**DIRECTIONS**
Set down the lines that begin at the top of the records and end with the line containing "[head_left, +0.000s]", and drop every picture.
^^^^^^^^
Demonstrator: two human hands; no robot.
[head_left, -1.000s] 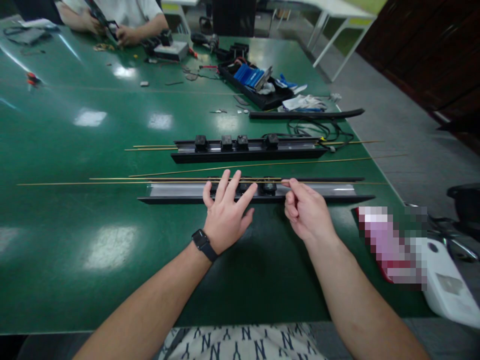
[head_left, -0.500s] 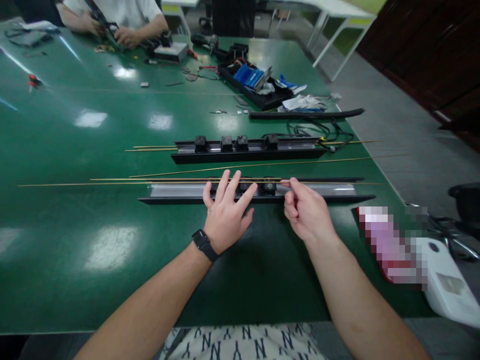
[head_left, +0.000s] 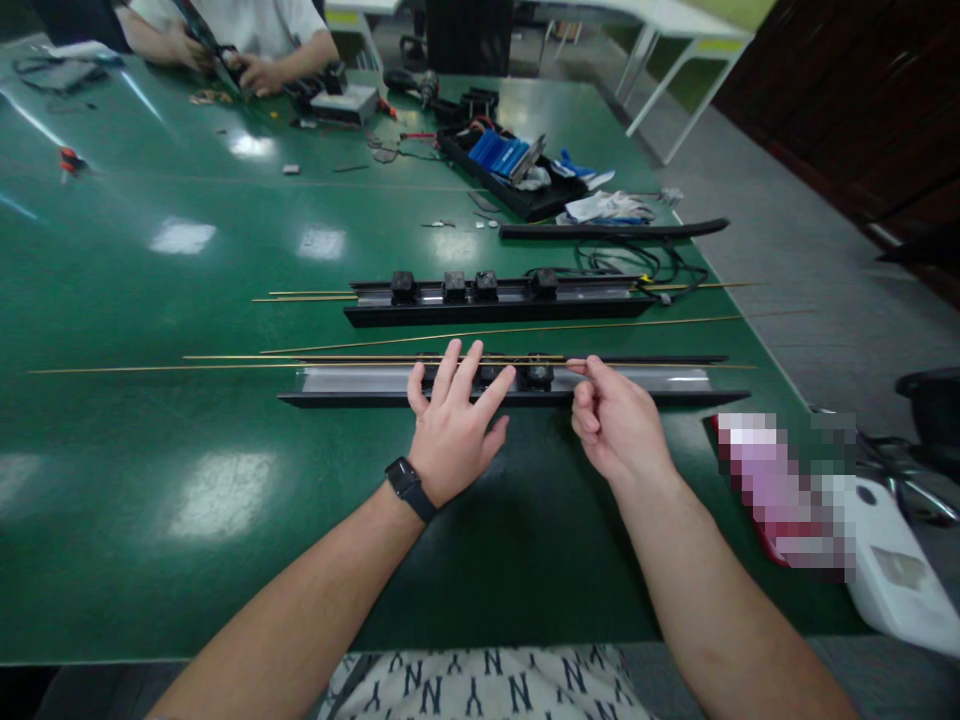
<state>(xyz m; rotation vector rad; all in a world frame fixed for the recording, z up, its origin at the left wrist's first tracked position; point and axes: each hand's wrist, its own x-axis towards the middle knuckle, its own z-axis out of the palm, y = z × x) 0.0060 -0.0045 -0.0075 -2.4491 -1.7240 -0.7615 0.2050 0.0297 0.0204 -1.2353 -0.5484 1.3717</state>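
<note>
A long dark channel (head_left: 360, 380) with a silvery inside lies across the table before me, with several black blocks (head_left: 538, 372) in it. Two thin brass-coloured rods (head_left: 225, 367) run lengthwise along its back edge and stick out past its left end. My left hand (head_left: 459, 425) is spread over the middle of the channel, fingertips at the rods, partly covering the blocks. My right hand (head_left: 611, 410) has thumb and index finger pinched at a thin rod, its other fingers curled. Which of the two rods the pinch holds is hard to see.
Behind lie a loose rod (head_left: 450, 336) and a second channel (head_left: 495, 312) with black blocks. Farther back are a black strip (head_left: 615, 231), cables (head_left: 675, 265) and a black tray (head_left: 540, 205) of parts. A white device (head_left: 892, 560) sits at right. A person (head_left: 255, 70) works opposite.
The longer rod has slid slightly left, its left end reaching farther out. My right hand has shifted a touch to the right. My left hand stays in place.
</note>
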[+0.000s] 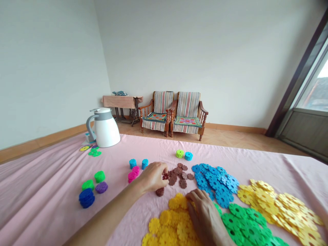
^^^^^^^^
**TASK SOLUTION**
Demonstrator: two human hands; no robot.
[head_left, -1.000s] 
[head_left, -0.500s] 
[head_left, +0.000s] 

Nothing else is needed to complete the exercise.